Selected and transcribed by Dennis Ahern
Editor’s Note: The sixth in our Friday series examining the news about Bedford that was published in the Concord Enterprise 100 years ago this week; to contact the author, please email [email protected]
- High school opened for the Bedford scholars in Lexington Tuesday of last week.
- The Middlesex and Boston Street Railway has secured enough men to reestablish normal traffic between Waltham, Newton, and Watertown.
- Are you saving your peach stones for the government? A request has been given to the people to save all peach stones, prune stones, and nut shells to be used in the making of gas masks for the boys “over there.”
- Miss Zelma Wetherbee has accepted a position with the C. H. Smith Co., Boston.
- Mr. and Mrs. John Q. Blake and son Warren are enjoying an automobile trip through Maine.

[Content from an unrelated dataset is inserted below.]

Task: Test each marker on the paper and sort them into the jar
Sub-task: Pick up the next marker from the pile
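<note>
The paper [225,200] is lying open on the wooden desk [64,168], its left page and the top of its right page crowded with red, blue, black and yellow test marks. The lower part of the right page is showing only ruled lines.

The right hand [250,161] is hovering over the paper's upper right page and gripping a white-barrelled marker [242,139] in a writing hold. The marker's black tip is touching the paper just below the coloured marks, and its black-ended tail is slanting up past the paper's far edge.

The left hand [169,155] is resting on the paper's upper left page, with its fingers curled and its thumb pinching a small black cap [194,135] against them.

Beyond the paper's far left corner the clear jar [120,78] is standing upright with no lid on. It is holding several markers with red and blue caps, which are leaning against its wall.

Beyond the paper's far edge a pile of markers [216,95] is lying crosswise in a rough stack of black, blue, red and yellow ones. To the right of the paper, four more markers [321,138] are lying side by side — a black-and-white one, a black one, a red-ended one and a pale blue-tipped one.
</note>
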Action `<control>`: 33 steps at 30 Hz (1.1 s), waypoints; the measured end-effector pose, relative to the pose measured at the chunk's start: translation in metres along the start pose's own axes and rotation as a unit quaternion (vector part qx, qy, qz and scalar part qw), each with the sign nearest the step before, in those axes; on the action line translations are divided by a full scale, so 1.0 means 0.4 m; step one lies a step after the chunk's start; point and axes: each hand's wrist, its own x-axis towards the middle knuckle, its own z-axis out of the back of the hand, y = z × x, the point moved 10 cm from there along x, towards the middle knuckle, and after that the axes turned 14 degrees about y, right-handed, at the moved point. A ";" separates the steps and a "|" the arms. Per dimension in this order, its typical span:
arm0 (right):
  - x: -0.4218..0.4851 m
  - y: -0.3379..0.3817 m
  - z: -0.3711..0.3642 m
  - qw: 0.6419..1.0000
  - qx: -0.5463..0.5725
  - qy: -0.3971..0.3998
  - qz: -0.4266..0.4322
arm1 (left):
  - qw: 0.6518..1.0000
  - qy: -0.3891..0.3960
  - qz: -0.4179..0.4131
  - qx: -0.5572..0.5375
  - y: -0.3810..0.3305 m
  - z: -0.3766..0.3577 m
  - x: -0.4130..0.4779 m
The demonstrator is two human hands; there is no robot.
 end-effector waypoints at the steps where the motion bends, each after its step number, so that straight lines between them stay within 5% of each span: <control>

- Miss Edna Tubman of East Milton was the guest of Mr. and Mrs. John Bowers, Hartford st., Saturday afternoon.
- The Parent Teachers’ Association will give a reception in the Assembly hall of the Bedford Union school Thursday evening of this week.
- Fifteen or 20 automobiles of wounded soldiers back from battlefront passed through here last Sunday afternoon.
- On account of the strike on the Middlesex and Boston Street Railway, the management of Lexington Park was obliged to close for the season a week earlier than was intended.
LEFT FOR LIMITED SERVICE
The final shipment of draftees under the September calls of Provost Marshal General Crowder left Friday morning, Sept. 1, when approximately 2000 limited service men entrained for Syracuse, N. Y., where they will be trained, sworn in, and assigned to duty in various parts of the country. Included among the draftees were John M. Nelson of this town, Harold Koford of Carlisle, Thomas R. Shelburne and William O’Connor of Lexington. On Thursday, William I. Hunt, of this town, left for limited service.
Timber In Ireland
Only about 1 percent of the area of Ireland contains marketable timber.